[WHAT NEEDS TO BE DONE]
Wherever the string "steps" turns up in the data, copy the whole line.

[PROVIDED MATERIAL]
# # # #
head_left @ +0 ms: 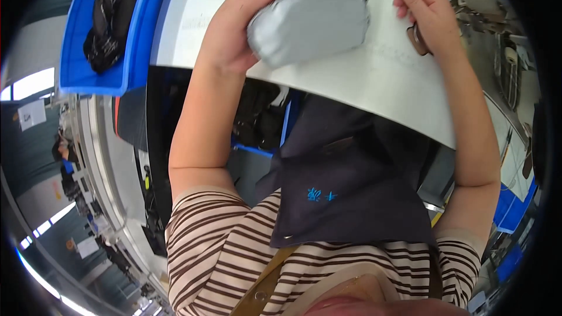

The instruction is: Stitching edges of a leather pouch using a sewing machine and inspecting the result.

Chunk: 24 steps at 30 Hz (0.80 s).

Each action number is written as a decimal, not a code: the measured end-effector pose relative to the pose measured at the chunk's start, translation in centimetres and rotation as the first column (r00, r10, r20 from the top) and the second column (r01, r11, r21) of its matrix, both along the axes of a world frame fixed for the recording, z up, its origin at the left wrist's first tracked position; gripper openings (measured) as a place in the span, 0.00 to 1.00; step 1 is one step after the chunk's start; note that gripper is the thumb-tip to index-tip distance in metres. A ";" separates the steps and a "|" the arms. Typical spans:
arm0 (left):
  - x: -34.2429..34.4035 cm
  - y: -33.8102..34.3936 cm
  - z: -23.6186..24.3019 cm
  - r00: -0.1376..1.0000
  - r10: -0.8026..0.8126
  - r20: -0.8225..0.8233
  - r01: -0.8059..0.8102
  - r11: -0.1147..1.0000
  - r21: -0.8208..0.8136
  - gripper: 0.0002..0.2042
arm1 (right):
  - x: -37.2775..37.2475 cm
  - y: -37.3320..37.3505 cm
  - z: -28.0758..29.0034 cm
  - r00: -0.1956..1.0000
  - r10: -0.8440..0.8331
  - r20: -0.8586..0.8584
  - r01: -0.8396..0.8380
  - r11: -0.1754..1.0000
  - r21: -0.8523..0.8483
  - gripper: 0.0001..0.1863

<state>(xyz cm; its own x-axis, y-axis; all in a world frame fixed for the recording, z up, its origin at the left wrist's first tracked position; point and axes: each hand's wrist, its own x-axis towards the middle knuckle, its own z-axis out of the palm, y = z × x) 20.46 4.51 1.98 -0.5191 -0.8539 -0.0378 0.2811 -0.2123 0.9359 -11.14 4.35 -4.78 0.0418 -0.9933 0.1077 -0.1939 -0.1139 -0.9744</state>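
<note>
A silver-grey pouch point(313, 26) with a dark upper edge, apparently a zipper, is tilted above the white table. My left hand point(237, 23) grips its left end, the thumb up by the dark edge. To the right of the pouch and apart from it, my right hand point(430, 14) has its fingers curled in. A small brown curved piece point(418, 41), like a handle, sticks out beneath the palm of that hand. The rest of the piece is hidden, so its kind cannot be made out.
The white table point(374, 88) curves around in front of me. At its left stands a blue bin point(136, 41) with black plastic-wrapped goods point(111, 17). Dark items point(257, 114) lie in a blue container below the table edge. Metal equipment point(509, 70) lines the right side.
</note>
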 end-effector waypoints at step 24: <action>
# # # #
[PROBLEM SOLUTION]
Chunk: 24 steps at 30 Hz (0.80 s).
Each action number is written as a decimal, not a code: the measured end-effector pose relative to the pose measured at the chunk's start, translation in centimetres and rotation as the first column (r00, r10, r20 from the top) and the second column (r01, r11, r21) of its matrix, both along the axes of a world frame fixed for the recording, z up, its origin at the left wrist's first tracked position; gripper openings (measured) as a place in the span, 0.00 to 1.00; step 1 is one step after the chunk's start; note that gripper is the thumb-tip to index-tip distance in metres. A ";" separates the steps and a "|" the arms. Typical spans:

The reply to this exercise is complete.